The economy is being sacrificed to pay the gamblers.
(continued)
http://www.democracynow.org/2008/9/17/us_seizes_control_of_aig_with___________________________________________________________________
Previous show:
“Most Serious Financial Crisis Since the Great Depression”: “This is the Result of Rightwing Ideology and the Political Power of Wall Street”January 23, 2008
Amid growing fears of a worldwide recession, the Federal Reserve slashed a key interest rate by three-quarters of a percentage point on Tuesday, the biggest single cut in nearly a quarter of a century. Meanwhile, President Bush and congressional leaders pledged to work together on a stimulus measure that would inject about $150 billion in additional money into the economy. But many economists are skeptical over whether any measures can turn around a severe slump in the housing market and the subprime mortgage crisis, signs of growing unemployment and weakening consumer spending and the added blow of record high oil prices.
(1 of 2 guests)
Robert Kuttner, Veteran economics and financial journalist. He is a founder and co-editor of the American Prospect magazine and a former investigator for the Senate Banking Committee.
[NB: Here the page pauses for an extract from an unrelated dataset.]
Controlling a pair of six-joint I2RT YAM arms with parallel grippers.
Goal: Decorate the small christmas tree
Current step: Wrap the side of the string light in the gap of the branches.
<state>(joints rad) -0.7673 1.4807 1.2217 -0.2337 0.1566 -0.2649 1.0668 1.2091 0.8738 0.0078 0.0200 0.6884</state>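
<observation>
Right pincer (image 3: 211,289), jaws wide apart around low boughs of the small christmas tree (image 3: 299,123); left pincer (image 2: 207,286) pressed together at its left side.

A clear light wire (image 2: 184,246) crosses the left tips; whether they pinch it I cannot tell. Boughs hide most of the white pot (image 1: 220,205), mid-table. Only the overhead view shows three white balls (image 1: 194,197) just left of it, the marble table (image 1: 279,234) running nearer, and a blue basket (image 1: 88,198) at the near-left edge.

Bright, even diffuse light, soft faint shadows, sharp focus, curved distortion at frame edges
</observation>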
He is the author of seven books, his latest is The Squandering of America: How the Failure of Our Politics Undermines Our Prosperity.
(snip)
ROBERT KUTTNER: Well, I think there are three things they ought to be doing. First of all, there’s the housing mess.
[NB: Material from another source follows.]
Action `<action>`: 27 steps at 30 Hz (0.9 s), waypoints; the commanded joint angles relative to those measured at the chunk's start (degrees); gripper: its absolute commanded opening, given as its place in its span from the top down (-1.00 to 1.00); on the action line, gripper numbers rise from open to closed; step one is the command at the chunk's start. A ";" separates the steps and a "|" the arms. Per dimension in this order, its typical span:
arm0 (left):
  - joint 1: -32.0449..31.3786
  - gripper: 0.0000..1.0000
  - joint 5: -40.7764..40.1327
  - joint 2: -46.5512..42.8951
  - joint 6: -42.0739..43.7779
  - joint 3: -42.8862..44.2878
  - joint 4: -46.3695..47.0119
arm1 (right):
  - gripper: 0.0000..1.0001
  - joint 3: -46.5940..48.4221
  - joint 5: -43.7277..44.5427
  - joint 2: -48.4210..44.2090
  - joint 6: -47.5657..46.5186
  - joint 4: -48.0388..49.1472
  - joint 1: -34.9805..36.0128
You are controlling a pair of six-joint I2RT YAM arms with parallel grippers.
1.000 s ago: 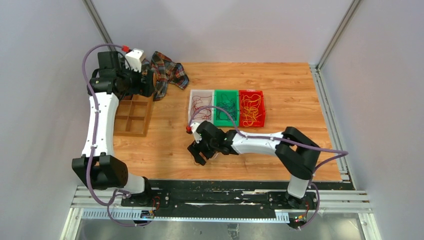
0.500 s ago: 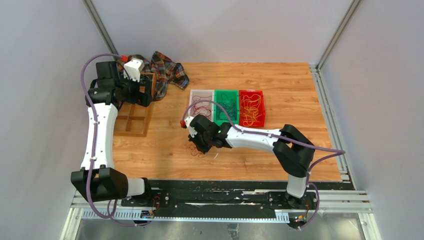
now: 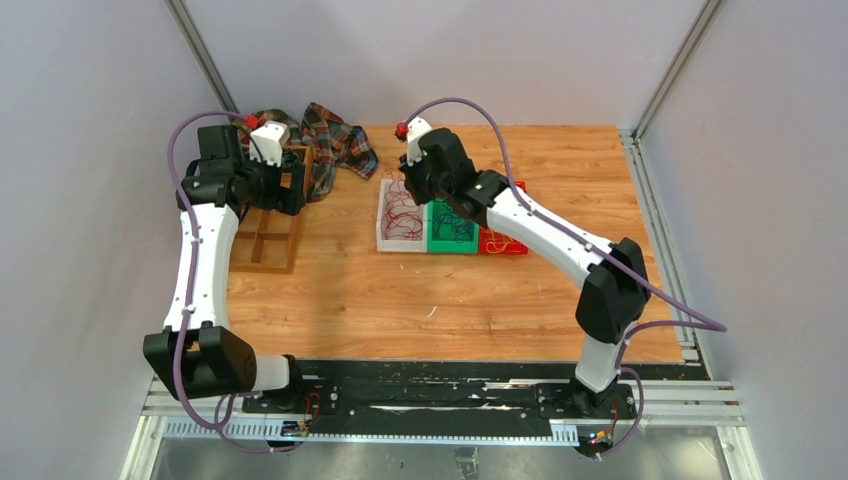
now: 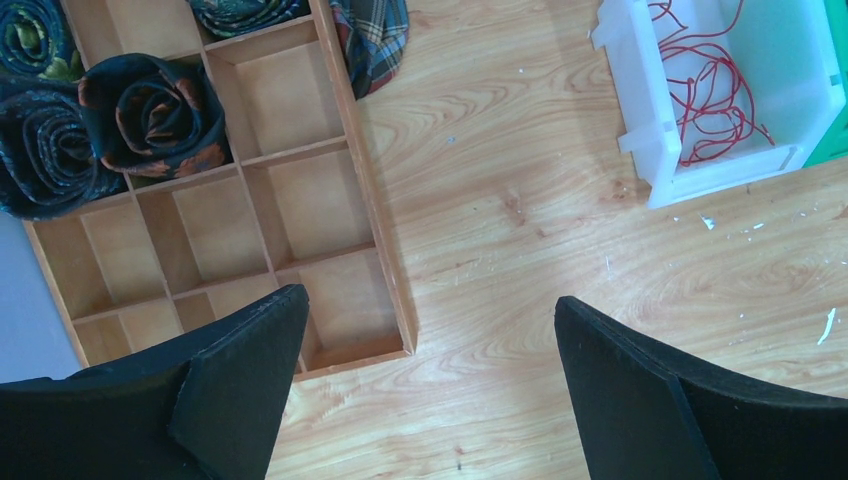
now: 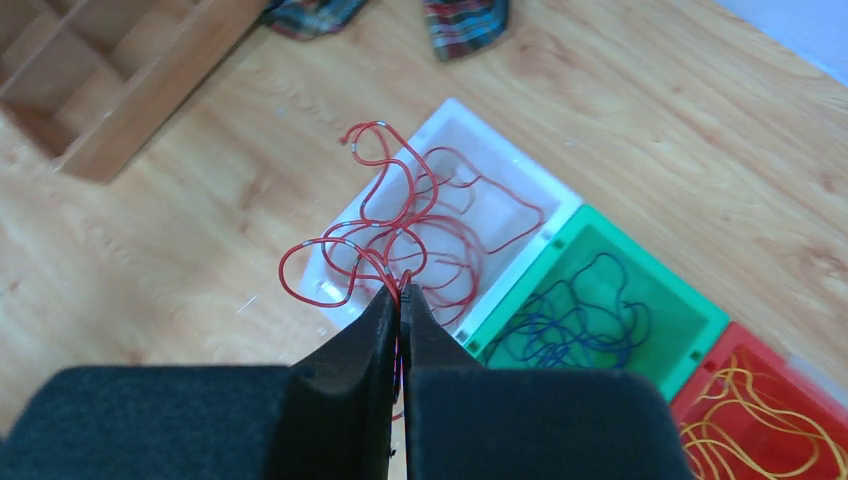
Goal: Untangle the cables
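My right gripper point(image 5: 400, 292) is shut on a tangle of thin red cables point(image 5: 345, 245), which loops out beyond its fingertips and hangs above the white bin point(image 5: 455, 115). More red strands lie inside that bin. Dark blue cables point(image 5: 580, 315) fill the green bin point(image 5: 650, 262), and yellow cables point(image 5: 750, 420) fill the red bin point(image 5: 760, 350). From above, the right gripper point(image 3: 413, 190) is over the white bin's point(image 3: 383, 238) far end. My left gripper point(image 4: 428, 296) is open and empty, above bare wood beside the wooden tray's point(image 4: 345, 180) corner.
The wooden divider tray point(image 3: 265, 235) sits at the left with dark coiled rolls point(image 4: 150, 110) in its far cells. A plaid cloth point(image 3: 335, 145) lies at the back left. The three bins stand side by side mid-table.
My right gripper shut on the red cables at the table's front and carried them up and back over the white bin. The left arm shifted only slightly.
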 commanded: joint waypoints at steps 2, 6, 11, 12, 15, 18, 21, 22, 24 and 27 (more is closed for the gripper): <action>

We need something like the Home Owners’ Loan Corporation of the 1930s, where a government agency, financed by government bonds, would buy these bonds back from Citigroup and Merrill and whoever at a steep discount, maybe thirty or forty cents on the dollar—they’ve already been written down to zero, because nobody wants to buy them—and turn them back into affordable mortgages, turn them into mortgages that would have a rate below market instead of the kind of predatory rate that subprime mortgages had. And you could then repopulate these houses. People on the brink of foreclosure would be able to keep their houses. Other people could become homeowners. So you need a much bolder approach to the housing crisis.(continued)
http://www.democracynow.org/2008/1/23/recession___________________________________________________________________
Since this was expected and...
"this is what Wall Street has been preparing for. It needed an emergency to do it. It’s really not an emergency at all. This has been building up for many years. Everybody expected it. And breathlessly now, the Secretary of Treasury has done it."
...I have to conclude that the "powers that be" have created this crisis now to lock in the next president and "breathlessly done it" because
they believe Obama will win.Well, we just bought Fannie and Freddie, and now AIG, so I don't see why we CAN'T create another Home Owners' Loan Corp., and I see no reason why we shouldn't do exactly that. And maybe a matching National Credit Union to go with it. Then, we could let the thieves rob each other - they can afford it.
While we're at it, we could create our own health insurance pool, and self-insure ourselves. That seems like a pretty simple idea to me, even though it would be big. I see no reason why that wouldn't be MUCH cheaper than what we're doing.
Maybe move on to nationalizing "national security" energy resources and utilities next. This could be a time of opportunity too, to make life better... if it's handled right. And if it's permanently illegal to ever privatize it again.